Quuxplusone / LLVMBugzillaTest

0 stars 0 forks source link

PPC: condition register bits and registers confused #1847

Closed Quuxplusone closed 9 years ago

Quuxplusone commented 17 years ago
Bugzilla Link PR1765
Status RESOLVED FIXED
Importance P normal
Reported by Nick Lewycky (nicholas@mxc.ca)
Reported on 2007-11-04 01:17:41 -0800
Last modified on 2014-12-09 08:07:56 -0800
Version trunk
Hardware PC Linux
CC evan.cheng@apple.com, fang@csl.cornell.edu, hfinkel@anl.gov, llvm-bugs@lists.llvm.org, natebegeman@mac.com, nicolas.geoffray@gmail.com
Fixed by commit(s)
Attachments pr1765-1.patch (2881 bytes, text/plain)
creqv.patch (15385 bytes, text/plain)
creqv.patch (17319 bytes, text/plain)
creqv.patch (14980 bytes, text/plain)
Blocks
Blocked by
See also
The PPC backend currently emits code that doesn't distinguish between CR6 and
bit 6 (being a bit in CR1). This breaks PPC/Linux where "creqv 6, 6, 6" is
thought by the backend to be clobbering CR6 instead of CR1EQ.

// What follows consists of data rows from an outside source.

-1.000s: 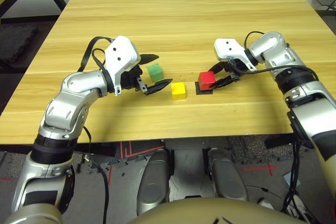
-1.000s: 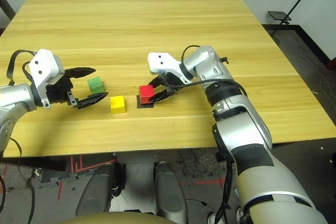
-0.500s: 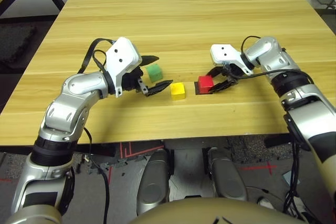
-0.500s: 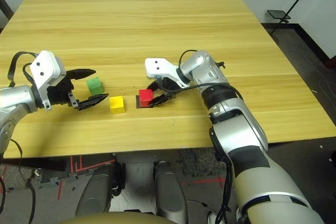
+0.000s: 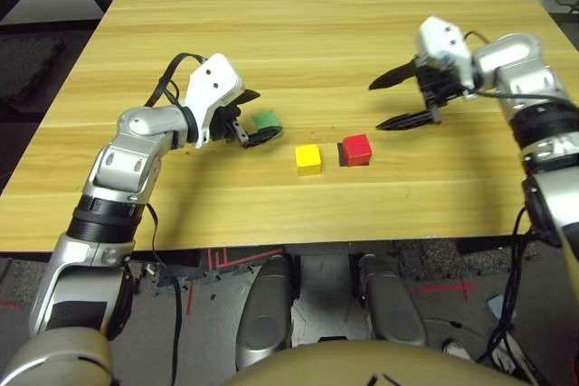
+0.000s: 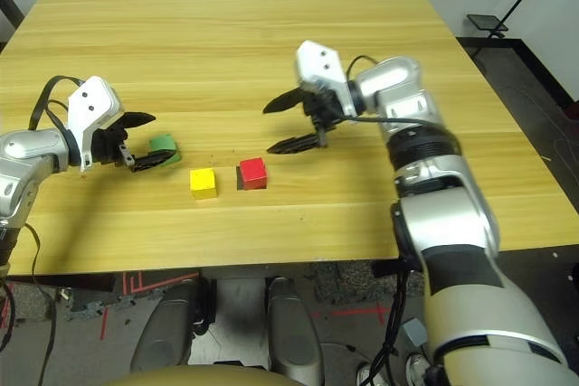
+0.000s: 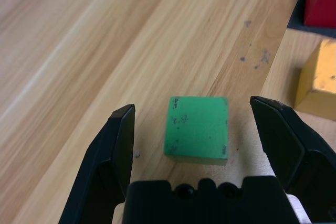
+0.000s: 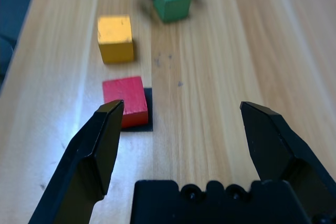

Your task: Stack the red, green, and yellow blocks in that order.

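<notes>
Now the red block sits alone on the black patch, yellow block just beside it. Having let go, the right gripper has lifted away, spread wide. Past the yellow, the left gripper has advanced, jaws apart, to straddle the green block, likely next to stack.

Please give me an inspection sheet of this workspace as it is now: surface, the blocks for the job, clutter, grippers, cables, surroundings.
Surface: light wooden plank table, some small dark specks near the blocks.
Job's things: small red cube sits on a flat black square patch; small yellow cube beside it, apart; small green cube further left; nothing stacked.
Clutter: nothing seen.
Grippers: left gripper open, fingers on either side of the green cube, not touching; right gripper open, empty, raised beyond the red cube.
Cables: black cable looped at the left wrist, another along the right forearm.
Surroundings: dark floor with red tape marks below the table edge.
</notes>
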Controlling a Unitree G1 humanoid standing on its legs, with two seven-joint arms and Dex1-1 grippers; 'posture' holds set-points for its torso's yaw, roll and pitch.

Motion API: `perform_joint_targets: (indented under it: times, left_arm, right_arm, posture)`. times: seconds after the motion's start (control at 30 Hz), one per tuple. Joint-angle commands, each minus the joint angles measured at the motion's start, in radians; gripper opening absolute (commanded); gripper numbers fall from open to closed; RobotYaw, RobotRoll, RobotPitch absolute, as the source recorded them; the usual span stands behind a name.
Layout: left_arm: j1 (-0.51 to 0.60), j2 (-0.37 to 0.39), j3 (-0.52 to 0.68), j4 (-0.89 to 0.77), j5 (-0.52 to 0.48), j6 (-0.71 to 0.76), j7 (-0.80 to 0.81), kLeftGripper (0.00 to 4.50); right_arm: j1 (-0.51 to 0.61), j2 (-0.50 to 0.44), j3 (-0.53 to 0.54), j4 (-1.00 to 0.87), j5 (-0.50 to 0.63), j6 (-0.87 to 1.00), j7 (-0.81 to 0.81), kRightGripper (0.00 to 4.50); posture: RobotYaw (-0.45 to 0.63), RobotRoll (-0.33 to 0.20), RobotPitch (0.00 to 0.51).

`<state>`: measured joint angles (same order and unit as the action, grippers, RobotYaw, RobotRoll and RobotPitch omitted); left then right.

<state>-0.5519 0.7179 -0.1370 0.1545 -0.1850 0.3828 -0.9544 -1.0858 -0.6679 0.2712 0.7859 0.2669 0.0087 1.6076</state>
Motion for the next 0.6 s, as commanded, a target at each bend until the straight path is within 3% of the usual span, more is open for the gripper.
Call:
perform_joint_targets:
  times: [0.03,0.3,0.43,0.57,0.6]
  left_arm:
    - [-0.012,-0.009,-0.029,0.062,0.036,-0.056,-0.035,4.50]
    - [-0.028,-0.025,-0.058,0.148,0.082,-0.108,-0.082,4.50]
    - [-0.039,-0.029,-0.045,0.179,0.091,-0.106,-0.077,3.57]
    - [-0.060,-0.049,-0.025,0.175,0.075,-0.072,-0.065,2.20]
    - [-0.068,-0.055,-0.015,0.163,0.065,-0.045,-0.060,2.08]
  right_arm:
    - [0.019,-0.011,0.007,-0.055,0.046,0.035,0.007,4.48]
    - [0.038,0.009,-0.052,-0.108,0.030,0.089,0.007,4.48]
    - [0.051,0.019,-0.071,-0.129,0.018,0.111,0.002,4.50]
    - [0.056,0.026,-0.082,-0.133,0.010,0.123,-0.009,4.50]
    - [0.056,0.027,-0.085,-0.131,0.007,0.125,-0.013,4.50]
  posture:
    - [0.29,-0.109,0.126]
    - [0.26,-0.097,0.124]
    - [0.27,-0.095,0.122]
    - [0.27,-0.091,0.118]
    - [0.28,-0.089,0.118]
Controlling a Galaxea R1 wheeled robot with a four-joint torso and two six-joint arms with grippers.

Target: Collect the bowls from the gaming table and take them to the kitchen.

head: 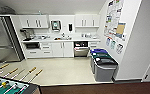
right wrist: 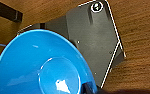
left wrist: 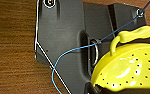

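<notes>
the yellow-green bowl rides at the left gripper and the blue bowl at the right, grips i cannot tell, with the kitchen counter straight ahead across the floor.

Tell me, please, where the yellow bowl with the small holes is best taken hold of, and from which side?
Probably at the arched loop handle on the rim of the yellow bowl. It stands clear of the rim with an open gap beneath, so a grip can close across its bar, coming from outside the bowl. The glossy curved wall offers less purchase.
</notes>
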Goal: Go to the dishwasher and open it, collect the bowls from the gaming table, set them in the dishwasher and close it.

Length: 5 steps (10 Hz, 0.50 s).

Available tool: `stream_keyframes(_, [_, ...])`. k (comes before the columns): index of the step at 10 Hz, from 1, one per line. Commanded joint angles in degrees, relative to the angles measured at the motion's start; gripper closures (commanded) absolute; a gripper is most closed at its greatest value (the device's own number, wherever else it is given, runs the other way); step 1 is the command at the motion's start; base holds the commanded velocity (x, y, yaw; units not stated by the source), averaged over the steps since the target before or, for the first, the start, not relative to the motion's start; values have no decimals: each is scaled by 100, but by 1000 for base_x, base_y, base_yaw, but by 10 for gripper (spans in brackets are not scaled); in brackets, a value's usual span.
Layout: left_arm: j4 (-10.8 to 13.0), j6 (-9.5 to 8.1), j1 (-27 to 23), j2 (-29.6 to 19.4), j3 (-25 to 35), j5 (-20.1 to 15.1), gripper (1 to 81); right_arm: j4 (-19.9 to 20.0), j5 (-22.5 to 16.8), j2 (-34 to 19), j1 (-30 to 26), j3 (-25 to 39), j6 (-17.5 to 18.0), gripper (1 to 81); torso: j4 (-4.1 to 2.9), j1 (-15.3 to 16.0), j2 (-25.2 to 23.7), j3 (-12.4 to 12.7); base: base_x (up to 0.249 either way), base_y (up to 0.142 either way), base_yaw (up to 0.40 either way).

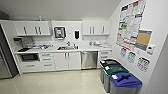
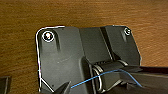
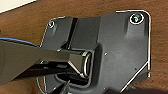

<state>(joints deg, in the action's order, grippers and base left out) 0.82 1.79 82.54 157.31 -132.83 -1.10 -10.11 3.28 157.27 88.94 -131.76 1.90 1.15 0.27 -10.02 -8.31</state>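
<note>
Under counter: dishwasher (image 1: 89, 60) shut | wrist views: brown wood surface (image 2: 82, 15)

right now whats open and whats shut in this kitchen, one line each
dishwasher: door shut
upper cabinets: doors shut
drawers: shut
under-sink doors: shut
black bin: lid on
green bin: lid on
blue bin: lid on
</note>
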Motion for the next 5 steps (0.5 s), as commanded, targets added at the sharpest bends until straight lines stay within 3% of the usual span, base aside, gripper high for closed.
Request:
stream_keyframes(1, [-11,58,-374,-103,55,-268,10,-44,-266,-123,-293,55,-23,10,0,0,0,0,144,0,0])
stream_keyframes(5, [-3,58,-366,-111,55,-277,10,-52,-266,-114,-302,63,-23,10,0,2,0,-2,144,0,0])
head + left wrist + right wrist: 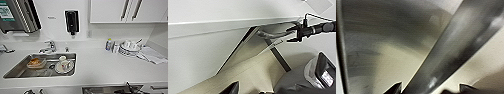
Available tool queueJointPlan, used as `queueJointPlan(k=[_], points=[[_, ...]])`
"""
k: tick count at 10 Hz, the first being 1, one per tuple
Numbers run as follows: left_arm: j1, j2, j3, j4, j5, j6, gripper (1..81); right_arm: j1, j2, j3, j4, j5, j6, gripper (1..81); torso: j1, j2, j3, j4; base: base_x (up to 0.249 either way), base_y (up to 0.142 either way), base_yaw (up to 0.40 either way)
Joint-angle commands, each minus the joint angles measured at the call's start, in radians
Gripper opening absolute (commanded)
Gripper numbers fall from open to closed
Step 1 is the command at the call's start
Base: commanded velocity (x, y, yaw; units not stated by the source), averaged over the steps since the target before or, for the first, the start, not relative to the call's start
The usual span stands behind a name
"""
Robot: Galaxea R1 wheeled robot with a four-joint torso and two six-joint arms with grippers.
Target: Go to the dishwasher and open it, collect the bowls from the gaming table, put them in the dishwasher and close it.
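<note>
The dishwasher (112,89) is seen ajar below the counter (105,67); its handle (456,50) is straddled by the spread right gripper (429,88).

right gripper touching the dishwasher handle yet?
Cannot tell. In the right wrist view the steel handle bar runs between the right gripper's dark fingertips, but any contact lies below the frame edge.

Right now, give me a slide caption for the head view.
White kitchen counter with a steel sink holding dishes, faucet behind, wall soap dispenser above, dishwasher top edge below.
</note>
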Motion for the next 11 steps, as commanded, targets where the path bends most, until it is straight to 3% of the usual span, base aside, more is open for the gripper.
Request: queueJointPlan(k=[1, 5, 9, 11], points=[[-0.084, -0.04, 0.021, -0.002, 0.027, 0.009, 81.1, 0.081, 0.009, -0.022, -0.014, -0.094, -0.001, 81.1, 0.0, 0.0, 0.0, 0.0, 0.0, 0.0, 0.0], [-0.07, -0.032, 0.007, -0.002, 0.027, 0.009, 81.1, 0.026, 0.035, -0.051, -0.034, -0.094, -0.004, 81.1, 0.0, 0.0, 0.0, 0.0, 0.0, 0.0, 0.0], [-0.069, -0.021, -0.005, -0.002, 0.027, 0.009, 81.1, -0.067, -0.066, 0.006, -0.04, -0.042, -0.015, 81.1, 0.0, 0.0, 0.0, 0.0, 0.0, 0.0, 0.0], [-0.058, -0.012, -0.007, -0.002, 0.027, 0.009, 81.1, -0.115, -0.084, 0.01, -0.088, -0.016, -0.015, 81.1, 0.0, 0.0, 0.0, 0.0, 0.0, 0.0, 0.0]])
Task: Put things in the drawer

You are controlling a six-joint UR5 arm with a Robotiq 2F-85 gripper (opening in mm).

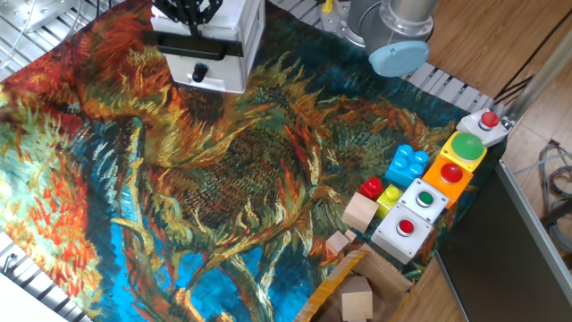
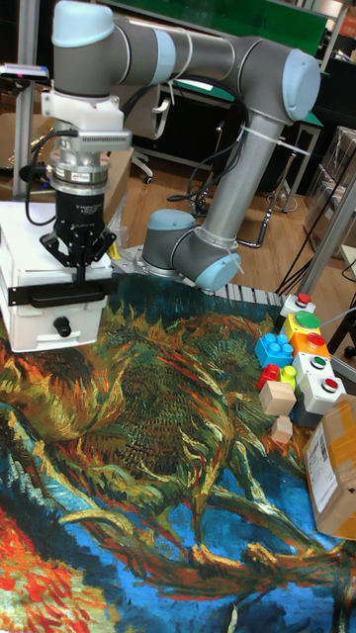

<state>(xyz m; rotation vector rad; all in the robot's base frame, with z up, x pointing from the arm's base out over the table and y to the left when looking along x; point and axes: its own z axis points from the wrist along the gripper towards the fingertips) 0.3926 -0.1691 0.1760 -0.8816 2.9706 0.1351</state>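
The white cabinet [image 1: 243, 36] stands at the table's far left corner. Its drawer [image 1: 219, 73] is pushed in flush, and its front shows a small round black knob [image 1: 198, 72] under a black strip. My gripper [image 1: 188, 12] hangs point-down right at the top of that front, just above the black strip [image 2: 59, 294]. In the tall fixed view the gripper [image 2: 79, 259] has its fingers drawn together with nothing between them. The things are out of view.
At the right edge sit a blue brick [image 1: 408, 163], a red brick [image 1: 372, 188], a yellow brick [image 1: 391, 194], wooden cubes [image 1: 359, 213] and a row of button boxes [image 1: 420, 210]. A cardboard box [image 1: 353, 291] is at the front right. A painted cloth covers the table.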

Often the problem manifests in code like:
  creqv 2, 2, 2
  mr 6, 2
  bl somevararg1
  mr 6, 2
  bl somevararg2

and this crops up in 2005-03-07-VarArgs.c.

I'm not sure what the correct fix looks like. I tried modelling each CR-bit as
an i1 subreg of the CR and made a total mess of things. (I can attach the patch
if anyone wants it.)
Quuxplusone commented 17 years ago

I meant "mcrf" in the assembly, where I wrote "mr". Sorry for the confusion.

Quuxplusone commented 16 years ago

So the creqv 6,6,6 instruction has to be emitted at each variadic function call. I don't think we can use BuildMI when lowering a call into DAGs, right?.

The best solution I see is to create new calls instruction: {BCTRL,BL,BLA}_ELF_VARIADIC (we already have BCTRL_ELF and BCTRL_MachO). We then change PPCCodeEmitter.emitInstruction to emit besides the call the "creqv 6,6,6" instruction when emitting these new instructions.

Evan, since you helped me with this already, does that make sense?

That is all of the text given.